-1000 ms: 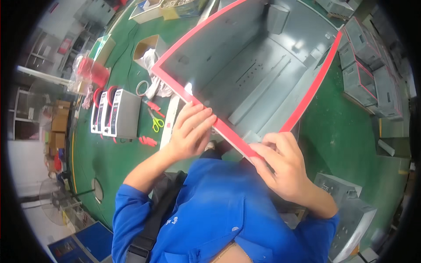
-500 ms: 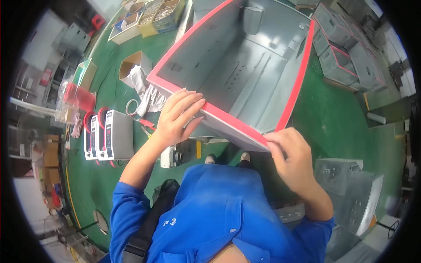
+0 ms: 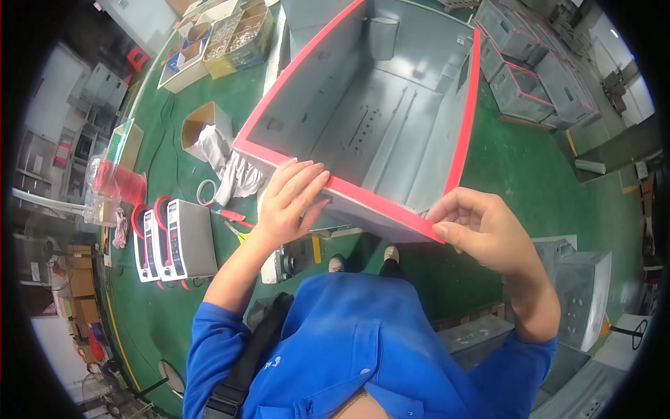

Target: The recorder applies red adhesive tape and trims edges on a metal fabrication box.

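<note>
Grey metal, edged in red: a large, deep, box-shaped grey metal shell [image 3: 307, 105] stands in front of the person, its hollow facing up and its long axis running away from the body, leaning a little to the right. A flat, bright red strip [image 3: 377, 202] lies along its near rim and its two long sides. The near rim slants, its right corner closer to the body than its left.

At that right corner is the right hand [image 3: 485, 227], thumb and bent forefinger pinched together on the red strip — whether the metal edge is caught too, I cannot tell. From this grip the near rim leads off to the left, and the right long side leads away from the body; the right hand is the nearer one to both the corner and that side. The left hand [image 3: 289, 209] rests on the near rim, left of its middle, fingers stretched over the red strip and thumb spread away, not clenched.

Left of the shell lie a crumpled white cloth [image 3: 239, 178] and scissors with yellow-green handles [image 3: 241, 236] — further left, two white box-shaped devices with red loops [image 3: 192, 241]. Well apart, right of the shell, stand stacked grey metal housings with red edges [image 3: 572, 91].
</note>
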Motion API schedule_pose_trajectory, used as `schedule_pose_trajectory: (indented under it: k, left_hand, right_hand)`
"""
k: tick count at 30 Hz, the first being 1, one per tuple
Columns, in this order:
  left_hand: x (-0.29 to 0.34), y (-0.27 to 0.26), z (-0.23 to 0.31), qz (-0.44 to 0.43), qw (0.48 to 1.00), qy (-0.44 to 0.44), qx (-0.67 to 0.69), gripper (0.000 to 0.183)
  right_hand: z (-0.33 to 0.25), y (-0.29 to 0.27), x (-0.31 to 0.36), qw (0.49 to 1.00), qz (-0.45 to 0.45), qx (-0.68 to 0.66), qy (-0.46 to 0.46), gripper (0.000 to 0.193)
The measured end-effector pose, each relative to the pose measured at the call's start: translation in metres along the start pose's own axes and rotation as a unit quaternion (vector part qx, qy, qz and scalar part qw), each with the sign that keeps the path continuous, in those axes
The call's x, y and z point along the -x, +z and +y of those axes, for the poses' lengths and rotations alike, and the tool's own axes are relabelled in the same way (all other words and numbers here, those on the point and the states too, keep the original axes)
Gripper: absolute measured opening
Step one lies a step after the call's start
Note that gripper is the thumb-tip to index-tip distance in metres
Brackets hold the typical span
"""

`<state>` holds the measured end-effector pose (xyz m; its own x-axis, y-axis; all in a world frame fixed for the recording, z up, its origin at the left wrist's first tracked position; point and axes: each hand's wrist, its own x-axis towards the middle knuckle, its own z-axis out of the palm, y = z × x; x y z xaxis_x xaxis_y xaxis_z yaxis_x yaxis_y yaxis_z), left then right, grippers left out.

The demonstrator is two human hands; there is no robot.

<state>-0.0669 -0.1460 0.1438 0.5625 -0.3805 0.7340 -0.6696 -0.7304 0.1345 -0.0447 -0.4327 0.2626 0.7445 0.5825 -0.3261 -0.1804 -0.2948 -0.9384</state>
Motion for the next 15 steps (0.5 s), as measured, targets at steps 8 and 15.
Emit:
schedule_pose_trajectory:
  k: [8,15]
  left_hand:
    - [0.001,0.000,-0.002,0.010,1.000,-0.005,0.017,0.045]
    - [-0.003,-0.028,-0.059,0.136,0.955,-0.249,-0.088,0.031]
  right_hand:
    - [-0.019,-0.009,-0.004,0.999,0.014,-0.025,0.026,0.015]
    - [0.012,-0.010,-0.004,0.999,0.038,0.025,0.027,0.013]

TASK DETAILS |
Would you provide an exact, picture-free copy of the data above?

SOLUTION |
-1000 ms: 
-500 ms: 
+0 ms: 

Target: The recorder applies red adhesive tape and trims edges on a metal fabrication box.

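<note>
Grey metal, edged in red: a large, deep, box-shaped grey metal shell [image 3: 307, 105] stands in front of the person, its hollow facing up and its long axis running away from the body, leaning a little to the right. A flat, bright red strip [image 3: 377, 202] lies along its near rim and its two long sides. The near rim slants, its right corner closer to the body than its left.

At that right corner is the right hand [image 3: 485, 227], thumb and bent forefinger pinched together on the red strip — whether the metal edge is caught too, I cannot tell. From this grip the near rim leads off to the left, and the right long side leads away from the body; the right hand is the nearer one to both the corner and that side. The left hand [image 3: 289, 209] rests on the near rim, left of its middle, fingers stretched over the red strip and thumb spread away, not clenched.

Left of the shell lie a crumpled white cloth [image 3: 239, 178] and scissors with yellow-green handles [image 3: 241, 236] — further left, two white box-shaped devices with red loops [image 3: 192, 241]. Well apart, right of the shell, stand stacked grey metal housings with red edges [image 3: 572, 91].
</note>
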Motion API schedule_pose_trajectory, used as `schedule_pose_trajectory: (indented under it: k, left_hand, right_hand)`
"""
k: tick count at 30 Hz, the first being 1, one per tuple
Columns, in this order:
  left_hand: x (-0.29 to 0.34), y (-0.27 to 0.26), z (-0.23 to 0.31), qz (-0.44 to 0.43), qw (0.48 to 1.00), qy (-0.44 to 0.44), qx (-0.67 to 0.69), gripper (0.000 to 0.183)
  right_hand: z (-0.33 to 0.25), y (-0.29 to 0.27), x (-0.31 to 0.36), qw (0.49 to 1.00), qz (-0.45 to 0.45), qx (-0.68 to 0.66), qy (-0.46 to 0.46), gripper (0.000 to 0.193)
The measured end-effector pose, each relative to the pose measured at the call's start: translation in metres along the start pose's own axes and rotation as a unit quaternion (vector part qx, qy, qz and scalar part qw), each with the sign that keeps the path continuous, in those axes
The call's x, y and z point along the -x, +z and +y of those axes, for the poses' lengths and rotations alike, and the tool's own axes are relabelled in the same way (all other words and numbers here, those on the point and the states too, keep the original axes)
Gripper: absolute measured opening
Step one lies a step after the call's start
Note that gripper is the thumb-tip to index-tip distance in metres
Brackets hold the typical span
"""

`<state>` holds the measured end-effector pose (xyz m; its own x-axis, y-axis; all in a world frame fixed for the recording, z up, its origin at the left wrist's first tracked position; point and axes: each hand's wrist, its own x-axis towards the middle knuckle, its own z-axis out of the palm, y = z × x; x y z xaxis_x xaxis_y xaxis_z yaxis_x yaxis_y yaxis_z), left then right, grippers left out.

The demonstrator is two human hands; there is no robot.

<state>-0.0669 -0.1460 0.1438 0.5625 -0.3805 0.7340 -0.6696 -0.7304 0.1345 -0.0447 -0.4327 0.2626 0.7445 0.5825 -0.3261 -0.1804 -0.2948 -0.9384</state>
Motion for the next 15 steps (0.5 s), as measured, targets at steps 8 and 15.
Emit:
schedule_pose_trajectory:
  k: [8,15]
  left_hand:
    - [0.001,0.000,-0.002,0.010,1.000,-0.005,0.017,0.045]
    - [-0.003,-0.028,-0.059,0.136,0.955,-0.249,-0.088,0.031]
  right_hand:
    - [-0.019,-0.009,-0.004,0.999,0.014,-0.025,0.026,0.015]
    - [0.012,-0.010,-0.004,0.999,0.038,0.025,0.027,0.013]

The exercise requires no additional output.